## Directions
No pictures belong in the copy. Retype exactly, and only, the stretch of lines below from the one with "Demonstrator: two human" through the one with "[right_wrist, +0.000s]".

[Start of section]

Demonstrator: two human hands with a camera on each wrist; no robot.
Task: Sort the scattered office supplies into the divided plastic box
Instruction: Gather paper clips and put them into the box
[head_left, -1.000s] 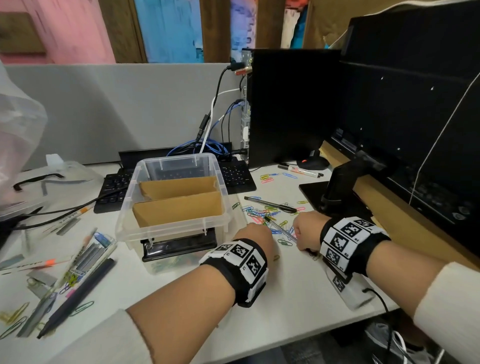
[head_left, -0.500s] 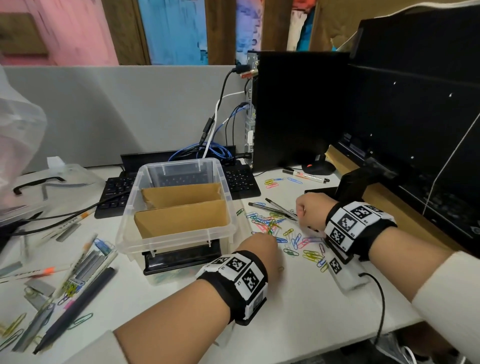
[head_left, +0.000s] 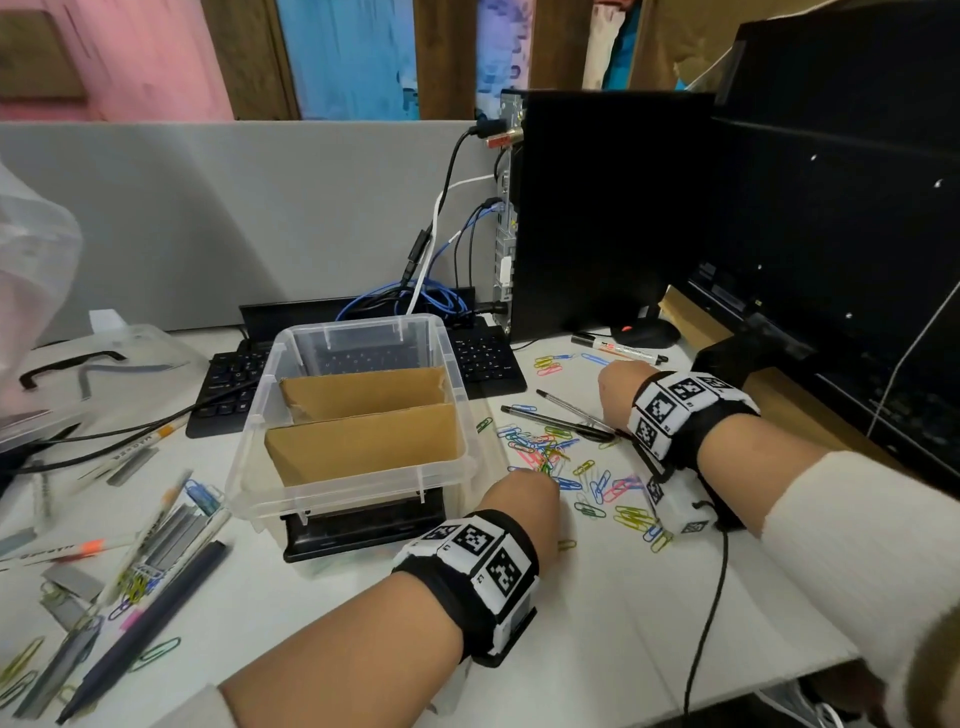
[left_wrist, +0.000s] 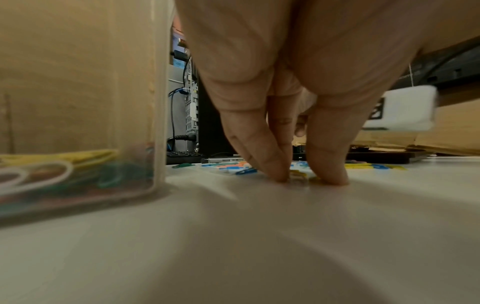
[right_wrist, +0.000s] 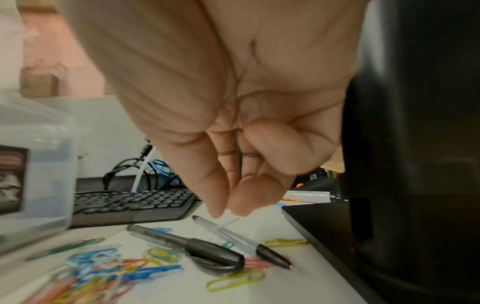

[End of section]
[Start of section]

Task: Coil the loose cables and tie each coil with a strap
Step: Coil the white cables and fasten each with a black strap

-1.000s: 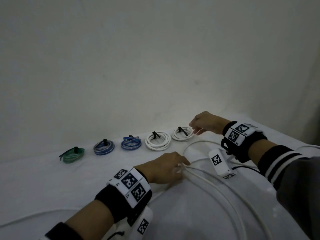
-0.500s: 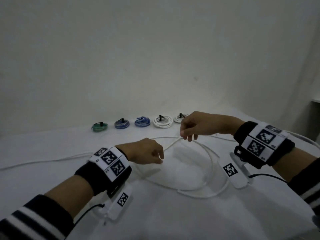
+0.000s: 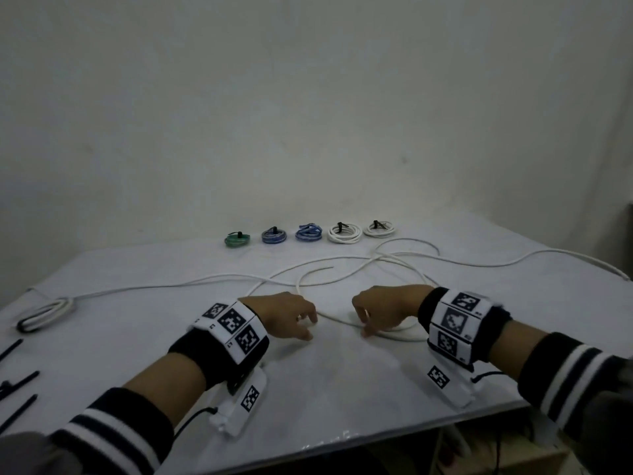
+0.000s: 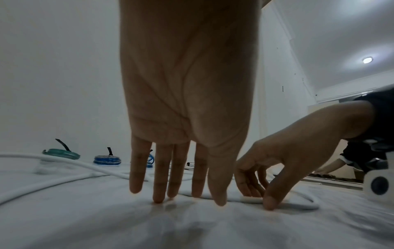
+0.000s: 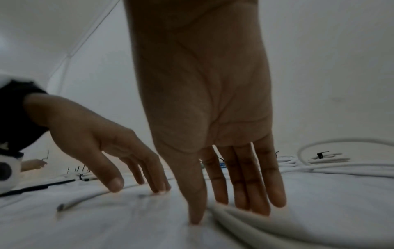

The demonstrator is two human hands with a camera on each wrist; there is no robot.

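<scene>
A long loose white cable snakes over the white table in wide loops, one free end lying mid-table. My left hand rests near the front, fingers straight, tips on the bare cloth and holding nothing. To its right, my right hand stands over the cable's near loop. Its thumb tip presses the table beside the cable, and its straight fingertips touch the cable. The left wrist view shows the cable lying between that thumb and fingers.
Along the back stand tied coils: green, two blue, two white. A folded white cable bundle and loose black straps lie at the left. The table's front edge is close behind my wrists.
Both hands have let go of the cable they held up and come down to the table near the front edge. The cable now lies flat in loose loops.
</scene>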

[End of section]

## Solution to this task
Demonstrator: two human hands with a camera on each wrist; no robot.
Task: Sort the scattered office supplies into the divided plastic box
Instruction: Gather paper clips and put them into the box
[head_left, -1.000s] 
[head_left, -0.500s] 
[head_left, +0.000s] 
[left_wrist, +0.000s] 
[right_wrist, +0.000s] 

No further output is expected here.